Under a self-styled ‘progressive’ plan authored by Senator
Barack Obama’s chief economic advisor Jason Furman when he was at the Brooking
Institute, for example, typical families would have to pay half of their health
costs until they reached 7.5 percent of their income. In order to more fully subsidize the health
costs of lower income families, the plan by design would force middle-income
families as well as high-income families to pay much more of their health costs
out of their own pockets before their health insurance reimbursements would
kick in. Furman’s own data indicates
that, while under a conventional health plan today an average family of four
with a total income of $80,000 has an out-of-pocket expenditure of $783, his ‘progressive’
plan would increase by two and a half
times that family’s out-of-pocket non-reimbursable expenditure to $2052.
This means, for example, that if two working parents making a
combined income of $80,000 decide to take the most conservative course in
anticipation of significant medical bills for their family of four and choose
to contribute more premiums to their employer-sponsored insurance programs in
return for lower deductibles, the ‘progressive plan’ would take the higher
premium contributions from these parents while reimbursing someone else at
their family’s expense.
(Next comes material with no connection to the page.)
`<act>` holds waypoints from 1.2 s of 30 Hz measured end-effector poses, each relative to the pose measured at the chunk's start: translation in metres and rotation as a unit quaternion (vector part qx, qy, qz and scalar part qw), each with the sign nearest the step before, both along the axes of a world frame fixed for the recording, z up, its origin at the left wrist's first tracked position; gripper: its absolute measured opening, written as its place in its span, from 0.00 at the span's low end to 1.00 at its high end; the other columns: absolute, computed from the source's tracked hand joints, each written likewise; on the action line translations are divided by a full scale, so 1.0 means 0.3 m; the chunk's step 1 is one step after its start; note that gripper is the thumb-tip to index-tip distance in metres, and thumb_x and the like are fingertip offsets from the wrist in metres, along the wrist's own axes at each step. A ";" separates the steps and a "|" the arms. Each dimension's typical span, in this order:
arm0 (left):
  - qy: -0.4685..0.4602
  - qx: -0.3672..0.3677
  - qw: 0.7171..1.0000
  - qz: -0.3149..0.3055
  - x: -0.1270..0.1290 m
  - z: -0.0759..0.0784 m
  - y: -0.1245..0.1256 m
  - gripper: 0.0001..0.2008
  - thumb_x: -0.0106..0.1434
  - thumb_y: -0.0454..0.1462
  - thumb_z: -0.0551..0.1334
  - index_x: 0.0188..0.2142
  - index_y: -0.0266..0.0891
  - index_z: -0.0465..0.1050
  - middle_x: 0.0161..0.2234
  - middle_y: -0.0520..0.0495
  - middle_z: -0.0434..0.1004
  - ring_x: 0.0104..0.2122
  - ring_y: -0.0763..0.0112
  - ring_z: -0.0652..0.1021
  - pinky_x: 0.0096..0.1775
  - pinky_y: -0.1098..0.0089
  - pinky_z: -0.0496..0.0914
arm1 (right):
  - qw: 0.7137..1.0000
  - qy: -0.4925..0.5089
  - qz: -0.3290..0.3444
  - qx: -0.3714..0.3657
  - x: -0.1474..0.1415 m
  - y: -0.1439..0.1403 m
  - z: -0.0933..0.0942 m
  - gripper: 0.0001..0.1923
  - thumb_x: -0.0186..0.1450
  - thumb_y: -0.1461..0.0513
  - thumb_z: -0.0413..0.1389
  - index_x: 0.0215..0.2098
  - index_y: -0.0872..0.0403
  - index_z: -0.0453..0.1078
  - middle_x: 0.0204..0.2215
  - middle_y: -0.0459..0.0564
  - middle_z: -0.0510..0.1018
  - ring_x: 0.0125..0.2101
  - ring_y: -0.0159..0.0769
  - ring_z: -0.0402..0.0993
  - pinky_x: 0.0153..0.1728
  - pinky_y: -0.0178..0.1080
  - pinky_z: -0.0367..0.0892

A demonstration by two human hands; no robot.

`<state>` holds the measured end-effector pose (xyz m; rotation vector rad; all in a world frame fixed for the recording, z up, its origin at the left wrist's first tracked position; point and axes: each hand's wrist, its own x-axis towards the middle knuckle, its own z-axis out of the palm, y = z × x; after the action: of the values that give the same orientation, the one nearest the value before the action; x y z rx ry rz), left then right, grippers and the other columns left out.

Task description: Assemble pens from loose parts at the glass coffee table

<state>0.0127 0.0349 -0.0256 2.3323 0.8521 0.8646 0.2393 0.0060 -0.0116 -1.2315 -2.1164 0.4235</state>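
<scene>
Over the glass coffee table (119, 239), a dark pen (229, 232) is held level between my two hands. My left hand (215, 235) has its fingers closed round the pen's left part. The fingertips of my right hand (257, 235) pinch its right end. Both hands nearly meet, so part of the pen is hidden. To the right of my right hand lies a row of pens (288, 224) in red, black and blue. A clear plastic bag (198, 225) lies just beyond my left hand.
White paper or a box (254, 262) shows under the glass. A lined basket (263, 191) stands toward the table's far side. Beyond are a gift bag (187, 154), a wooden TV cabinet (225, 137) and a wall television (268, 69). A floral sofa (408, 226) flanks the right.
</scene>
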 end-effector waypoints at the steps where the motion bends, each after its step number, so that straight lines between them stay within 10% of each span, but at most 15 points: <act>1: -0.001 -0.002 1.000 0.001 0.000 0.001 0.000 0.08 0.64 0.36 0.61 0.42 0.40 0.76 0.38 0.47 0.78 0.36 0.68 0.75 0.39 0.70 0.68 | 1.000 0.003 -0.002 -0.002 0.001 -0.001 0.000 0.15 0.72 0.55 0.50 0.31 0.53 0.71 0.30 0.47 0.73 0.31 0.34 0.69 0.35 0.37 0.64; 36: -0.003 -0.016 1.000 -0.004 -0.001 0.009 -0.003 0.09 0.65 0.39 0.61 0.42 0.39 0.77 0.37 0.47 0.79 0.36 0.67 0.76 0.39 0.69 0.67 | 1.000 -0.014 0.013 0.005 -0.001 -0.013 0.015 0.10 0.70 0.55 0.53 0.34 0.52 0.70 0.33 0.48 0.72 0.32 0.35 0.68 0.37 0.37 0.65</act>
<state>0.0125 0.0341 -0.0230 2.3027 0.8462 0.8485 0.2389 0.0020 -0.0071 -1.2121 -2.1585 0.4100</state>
This is nothing but another form of income
redistribution.
Other
radical ideas include something called the “Wellness Trust.” The idea behind this new bureaucracy would be
to set national priorities from the top down for preventive medicine. And, of course, it would be financed by new
taxes. The ultra-liberal Center for
American Progress, which is promoting this expensive idea, has recommended more
taxes not only on cigarettes and alcohol but also on sodas and foods condemned
by the Politically Correct Food Police.
To make sure that the Wellness Trust has enough resources to fulfill its
nanny state role, the Center for American Progress has also recommended a new
three to four percent value-added tax.
All of these steps are pre-cursors to socialized medicine - a
complete government take-over of the nation’s health care industry under a
single-payer system, where bureaucrats will be setting health priorities for
the rest of us rather than our own doctors.
The result will be healthcare offered with less innovation, less
efficiency and lower quality – a race to the lowest common denominator for all.
Let’s be vigilant in not allowing our politicians to succumb
to the siren song of those enemies of free enterprise who would exploit the
current financial crisis to further their socialistic objectives for the health
care industry and other key sectors of our economy.